2. Alice codeert de e-mail:
* Alice wil een beveiligde e-mail naar Bob sturen.
* Alice verkrijgt de openbare sleutel van Bob. Dit kan afkomstig zijn van een sleutelserver, een website, een visitekaartje of een andere manier waarop Bob zijn openbare sleutel beschikbaar heeft gesteld. Het is erg belangrijk om ervoor te zorgen dat Alice echt de openbare sleutel van Bob heeft, en niet de sleutel van een bedrieger.
* Alice gebruikt de openbare sleutel van Bob om haar e-mailbericht te *versleutelen*. Het coderingsproces transformeert het oorspronkelijke bericht (plaintext) in een onleesbaar formaat (cijfertekst).
3. Alice verzendt de gecodeerde e-mail:
* Alice stuurt de gecodeerde e-mail naar Bob.
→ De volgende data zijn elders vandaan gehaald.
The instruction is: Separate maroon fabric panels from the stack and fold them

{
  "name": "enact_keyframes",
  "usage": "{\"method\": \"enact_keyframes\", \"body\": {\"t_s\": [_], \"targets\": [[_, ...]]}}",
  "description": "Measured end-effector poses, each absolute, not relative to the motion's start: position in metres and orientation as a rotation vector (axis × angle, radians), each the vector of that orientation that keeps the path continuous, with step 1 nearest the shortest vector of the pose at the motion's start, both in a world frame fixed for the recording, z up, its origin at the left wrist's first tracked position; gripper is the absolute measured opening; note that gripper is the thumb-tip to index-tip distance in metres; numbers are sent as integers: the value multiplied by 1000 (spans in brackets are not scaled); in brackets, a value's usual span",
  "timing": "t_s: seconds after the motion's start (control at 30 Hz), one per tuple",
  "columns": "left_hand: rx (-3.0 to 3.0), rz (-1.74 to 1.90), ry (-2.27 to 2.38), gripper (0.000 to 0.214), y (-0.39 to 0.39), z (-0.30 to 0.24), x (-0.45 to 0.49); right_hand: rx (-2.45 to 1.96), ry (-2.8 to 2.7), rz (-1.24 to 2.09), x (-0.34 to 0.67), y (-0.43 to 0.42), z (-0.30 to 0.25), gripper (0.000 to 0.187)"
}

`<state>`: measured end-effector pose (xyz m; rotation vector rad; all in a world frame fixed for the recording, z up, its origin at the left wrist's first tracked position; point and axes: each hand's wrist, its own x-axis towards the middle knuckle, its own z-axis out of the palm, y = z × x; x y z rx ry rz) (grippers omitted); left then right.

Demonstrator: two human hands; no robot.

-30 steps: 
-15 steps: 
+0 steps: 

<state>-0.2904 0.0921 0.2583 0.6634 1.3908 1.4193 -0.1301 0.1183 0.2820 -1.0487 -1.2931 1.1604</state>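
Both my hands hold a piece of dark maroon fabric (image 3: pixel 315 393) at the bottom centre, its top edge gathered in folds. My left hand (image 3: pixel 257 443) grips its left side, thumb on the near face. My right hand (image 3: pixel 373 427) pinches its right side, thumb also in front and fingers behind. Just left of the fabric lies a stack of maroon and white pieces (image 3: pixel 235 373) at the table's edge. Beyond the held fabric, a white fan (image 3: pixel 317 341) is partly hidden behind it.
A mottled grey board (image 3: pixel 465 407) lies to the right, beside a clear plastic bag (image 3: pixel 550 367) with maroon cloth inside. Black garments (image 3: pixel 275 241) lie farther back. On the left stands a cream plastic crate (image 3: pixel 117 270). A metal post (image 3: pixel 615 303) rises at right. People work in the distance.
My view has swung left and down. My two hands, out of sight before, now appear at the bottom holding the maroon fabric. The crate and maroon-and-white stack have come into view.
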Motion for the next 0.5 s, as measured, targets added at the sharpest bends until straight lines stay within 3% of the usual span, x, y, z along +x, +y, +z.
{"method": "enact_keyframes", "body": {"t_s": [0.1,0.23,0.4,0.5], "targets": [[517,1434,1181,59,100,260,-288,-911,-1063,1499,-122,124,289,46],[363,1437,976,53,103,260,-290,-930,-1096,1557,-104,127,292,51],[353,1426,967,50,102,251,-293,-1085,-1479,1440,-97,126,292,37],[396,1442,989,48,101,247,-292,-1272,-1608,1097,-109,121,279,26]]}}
De e-mail is nu onleesbaar voor iedereen die hem onderweg onderschept.
4. Bob decodeert de e-mail:
* Bob ontvangt de gecodeerde e-mail.
* Bob gebruikt zijn *Privésleutel* om de e-mail te *ontsleutelen*. Alleen de privésleutel van Bob kan de cijfertekst ontgrendelen die is gecodeerd met de openbare sleutel van Bob.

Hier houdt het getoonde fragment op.